PROBLEM DESCRIPTION. Stop at the line that contains "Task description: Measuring". Until then, set down each line of the records exactly, beginning with the first, and skip pictures.

Stored data entries
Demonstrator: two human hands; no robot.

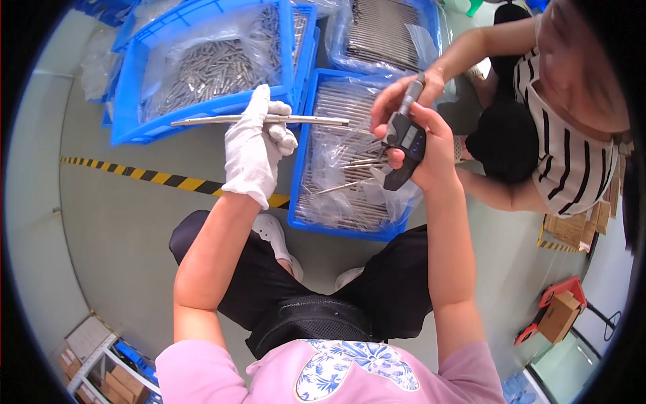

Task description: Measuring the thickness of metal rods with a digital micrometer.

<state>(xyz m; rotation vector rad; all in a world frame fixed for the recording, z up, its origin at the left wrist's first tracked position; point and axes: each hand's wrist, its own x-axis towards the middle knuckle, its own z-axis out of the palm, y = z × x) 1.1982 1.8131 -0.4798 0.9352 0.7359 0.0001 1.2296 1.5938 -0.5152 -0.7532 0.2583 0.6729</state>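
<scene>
My left hand (252, 151), in a white glove, is closed around a slim metal rod (313, 120). The rod lies roughly level, sticking out on both sides of the fingers. In my bare right hand (437, 151) is a digital micrometer (407, 138), black with a small display and a silver thimble toward the top. Its frame is apart from the rod. Another person's hand (398, 97) reaches in from the upper right, right by the thimble; whether it touches cannot be made out. Below both tools, a blue crate (294, 195) holds many metal rods (343, 209) in clear plastic.
A blue bin (131, 101) of short metal pieces stands at the upper left. Another blue crate (436, 20) of rods is at the top. The other person (565, 155) sits close on the right. Striped floor tape (161, 178) crosses at left; a shelf (94, 360) stands lower left.
</scene>
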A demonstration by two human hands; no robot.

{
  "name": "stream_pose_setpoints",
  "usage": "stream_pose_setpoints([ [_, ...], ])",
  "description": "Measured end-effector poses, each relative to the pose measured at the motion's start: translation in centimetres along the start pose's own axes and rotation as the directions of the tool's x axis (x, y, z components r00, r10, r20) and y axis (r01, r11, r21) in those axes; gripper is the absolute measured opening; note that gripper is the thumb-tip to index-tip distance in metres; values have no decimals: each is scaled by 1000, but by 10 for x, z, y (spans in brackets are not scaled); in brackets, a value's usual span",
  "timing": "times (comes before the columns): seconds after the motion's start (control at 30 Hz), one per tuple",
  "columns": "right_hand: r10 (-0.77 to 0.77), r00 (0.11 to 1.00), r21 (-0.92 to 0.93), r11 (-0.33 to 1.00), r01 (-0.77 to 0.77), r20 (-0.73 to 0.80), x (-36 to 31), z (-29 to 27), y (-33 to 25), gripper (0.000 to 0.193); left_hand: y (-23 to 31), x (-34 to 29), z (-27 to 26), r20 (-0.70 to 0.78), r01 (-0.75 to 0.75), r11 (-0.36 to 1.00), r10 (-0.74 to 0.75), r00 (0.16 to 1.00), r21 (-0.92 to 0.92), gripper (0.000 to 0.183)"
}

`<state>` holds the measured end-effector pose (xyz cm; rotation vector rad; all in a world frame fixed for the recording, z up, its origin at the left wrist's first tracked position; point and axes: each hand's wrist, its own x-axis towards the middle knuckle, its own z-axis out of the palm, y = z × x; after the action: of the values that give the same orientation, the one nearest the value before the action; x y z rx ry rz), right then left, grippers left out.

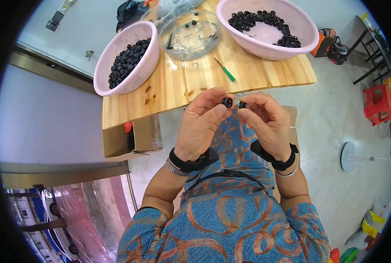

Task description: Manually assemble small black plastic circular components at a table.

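Note:
Between the thumb and fingers of my left hand (204,118) is a small round black cap (227,102), its hollow side showing. My right hand (265,115) pinches another small black piece (242,105) close beside it. A sliver of something clear or metallic shows in the narrow space between the two pieces; it is too small to name. Both hands are held in front of the table's near edge, above my lap. Beyond them on the wood lies a screwdriver (227,73) with a green handle and thin dark shaft.
On the wooden table (169,94), a pink basket (147,72) of black caps stands left and a larger pink basket (265,51) right. Between them is a clear round tray (191,55) with small parts. A cardboard box (147,133) sits below; a red stool (376,104) stands right.

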<state>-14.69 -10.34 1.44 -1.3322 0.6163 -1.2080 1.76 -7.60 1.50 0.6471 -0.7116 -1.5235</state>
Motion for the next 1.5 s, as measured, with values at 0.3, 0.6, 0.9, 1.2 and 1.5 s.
stream_pose_setpoints([
  [0.3, -179, 983, -233, 955, 183, 40, 5, 10, -5, 21, -3, -6, -11, 19, 29, 994, -28, 999, -104, 27],
  [0.6, -255, 965, -411, 874, 259, 64, 8, 19, -9, 19, -7, -7, -19, 49, 23, 983, -15, 999, -182, 26],
  [0.9, -329, 936, -508, 789, 345, 124, 7, 18, -10, 20, -2, -8, -15, 28, -126, 989, 124, 992, 73, 25],
  [1.2, -350, 922, -558, 738, 380, 166, 8, 18, -11, 20, -4, -10, -12, 31, -156, 982, 153, 988, 103, 26],
  [1.5, -323, 925, -600, 706, 376, 200, 7, 15, -14, 21, -4, -11, -13, 54, -190, 967, 184, 982, 172, 24],
])
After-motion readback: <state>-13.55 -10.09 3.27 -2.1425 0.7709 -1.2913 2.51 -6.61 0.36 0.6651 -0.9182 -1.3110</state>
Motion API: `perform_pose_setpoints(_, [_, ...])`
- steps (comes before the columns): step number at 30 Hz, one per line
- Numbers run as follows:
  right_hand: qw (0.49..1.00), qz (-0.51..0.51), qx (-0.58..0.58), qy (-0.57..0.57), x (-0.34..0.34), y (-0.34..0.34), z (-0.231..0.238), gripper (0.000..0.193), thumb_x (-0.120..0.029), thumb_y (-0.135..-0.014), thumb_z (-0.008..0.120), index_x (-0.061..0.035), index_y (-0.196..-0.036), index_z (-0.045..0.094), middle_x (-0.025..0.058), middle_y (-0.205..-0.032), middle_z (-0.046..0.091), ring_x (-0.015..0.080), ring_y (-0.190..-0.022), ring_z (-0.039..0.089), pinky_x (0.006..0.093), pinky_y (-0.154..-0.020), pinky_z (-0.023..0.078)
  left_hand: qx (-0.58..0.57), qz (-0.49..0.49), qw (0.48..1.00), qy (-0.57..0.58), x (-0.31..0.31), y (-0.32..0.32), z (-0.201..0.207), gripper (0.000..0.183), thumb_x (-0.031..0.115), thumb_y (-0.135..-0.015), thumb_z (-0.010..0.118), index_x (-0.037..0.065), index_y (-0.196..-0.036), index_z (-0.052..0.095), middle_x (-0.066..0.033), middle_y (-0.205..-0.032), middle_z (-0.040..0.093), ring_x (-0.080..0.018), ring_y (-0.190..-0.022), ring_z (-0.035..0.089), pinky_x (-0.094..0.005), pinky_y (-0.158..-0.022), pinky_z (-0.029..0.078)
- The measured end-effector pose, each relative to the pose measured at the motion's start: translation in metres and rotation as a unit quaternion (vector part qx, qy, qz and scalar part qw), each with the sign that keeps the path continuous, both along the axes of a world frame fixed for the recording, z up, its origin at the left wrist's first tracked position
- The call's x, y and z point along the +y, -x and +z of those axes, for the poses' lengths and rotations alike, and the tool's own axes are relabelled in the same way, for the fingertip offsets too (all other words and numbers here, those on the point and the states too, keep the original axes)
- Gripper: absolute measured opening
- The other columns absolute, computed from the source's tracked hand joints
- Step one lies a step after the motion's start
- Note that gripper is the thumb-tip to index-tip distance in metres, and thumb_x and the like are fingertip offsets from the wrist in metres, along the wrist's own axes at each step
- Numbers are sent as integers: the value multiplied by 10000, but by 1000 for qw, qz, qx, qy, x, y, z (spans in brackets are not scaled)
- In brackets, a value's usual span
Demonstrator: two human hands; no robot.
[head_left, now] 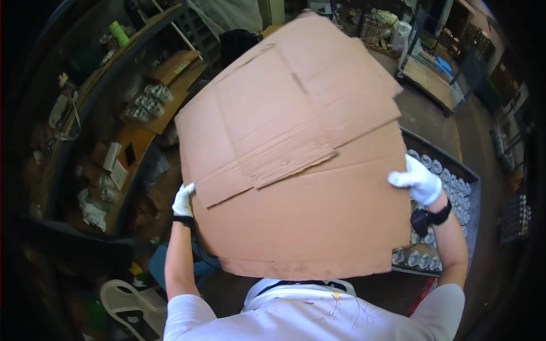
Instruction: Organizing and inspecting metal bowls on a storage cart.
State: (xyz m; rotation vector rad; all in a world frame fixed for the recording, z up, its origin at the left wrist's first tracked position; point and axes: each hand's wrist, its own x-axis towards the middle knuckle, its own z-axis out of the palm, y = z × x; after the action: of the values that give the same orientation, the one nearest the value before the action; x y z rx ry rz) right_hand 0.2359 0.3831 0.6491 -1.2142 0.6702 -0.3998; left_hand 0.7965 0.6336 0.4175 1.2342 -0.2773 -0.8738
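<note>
Large flattened cardboard sheets (pixel 301 210) fill the middle of the head view, with one folded piece lying askew over another. White-gloved, my left hand (pixel 183 200) grips their left edge, thumb on top and the other fingers hidden beneath. On the opposite edge my right hand (pixel 418 180), also in a white glove, clasps the cardboard with its thumb on the upper face. Black bands circle both wrists. Partly covered by the sheets, a shallow bin of shiny metal cylindrical parts (pixel 422 260) stands to the right.
At left runs a long workbench (pixel 149 128) bearing several metal parts (pixel 149 102) and a green bottle (pixel 119 34). A beige plastic chair (pixel 128 304) is at the lower left. A wheeled cage cart (pixel 429 79) stands far right.
</note>
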Motion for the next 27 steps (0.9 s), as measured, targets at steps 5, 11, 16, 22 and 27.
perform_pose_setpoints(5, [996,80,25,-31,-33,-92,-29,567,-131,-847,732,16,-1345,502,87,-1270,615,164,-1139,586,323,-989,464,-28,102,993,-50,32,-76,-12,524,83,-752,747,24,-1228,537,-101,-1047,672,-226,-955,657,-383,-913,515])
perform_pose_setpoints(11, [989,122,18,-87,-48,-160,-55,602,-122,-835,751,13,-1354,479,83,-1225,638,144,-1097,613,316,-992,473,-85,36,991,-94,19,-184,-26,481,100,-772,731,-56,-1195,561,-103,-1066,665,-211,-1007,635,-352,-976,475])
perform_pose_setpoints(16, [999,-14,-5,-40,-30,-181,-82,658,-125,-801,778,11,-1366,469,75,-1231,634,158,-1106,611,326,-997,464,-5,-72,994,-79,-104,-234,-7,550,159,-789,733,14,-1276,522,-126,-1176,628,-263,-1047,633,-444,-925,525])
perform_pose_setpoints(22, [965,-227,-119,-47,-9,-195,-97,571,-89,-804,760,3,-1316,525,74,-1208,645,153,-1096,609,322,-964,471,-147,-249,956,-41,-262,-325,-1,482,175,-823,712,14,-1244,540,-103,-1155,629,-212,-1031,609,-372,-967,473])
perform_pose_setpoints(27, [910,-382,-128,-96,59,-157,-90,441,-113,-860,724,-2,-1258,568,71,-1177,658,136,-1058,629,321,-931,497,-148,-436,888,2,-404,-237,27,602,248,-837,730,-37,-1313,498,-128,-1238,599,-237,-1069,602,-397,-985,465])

RESPONSE BOX.
Demonstrator: two human hands; no robot.


Task description: Measuring the thickness of metal rods with a digital micrometer.

Work on this exercise is now complete.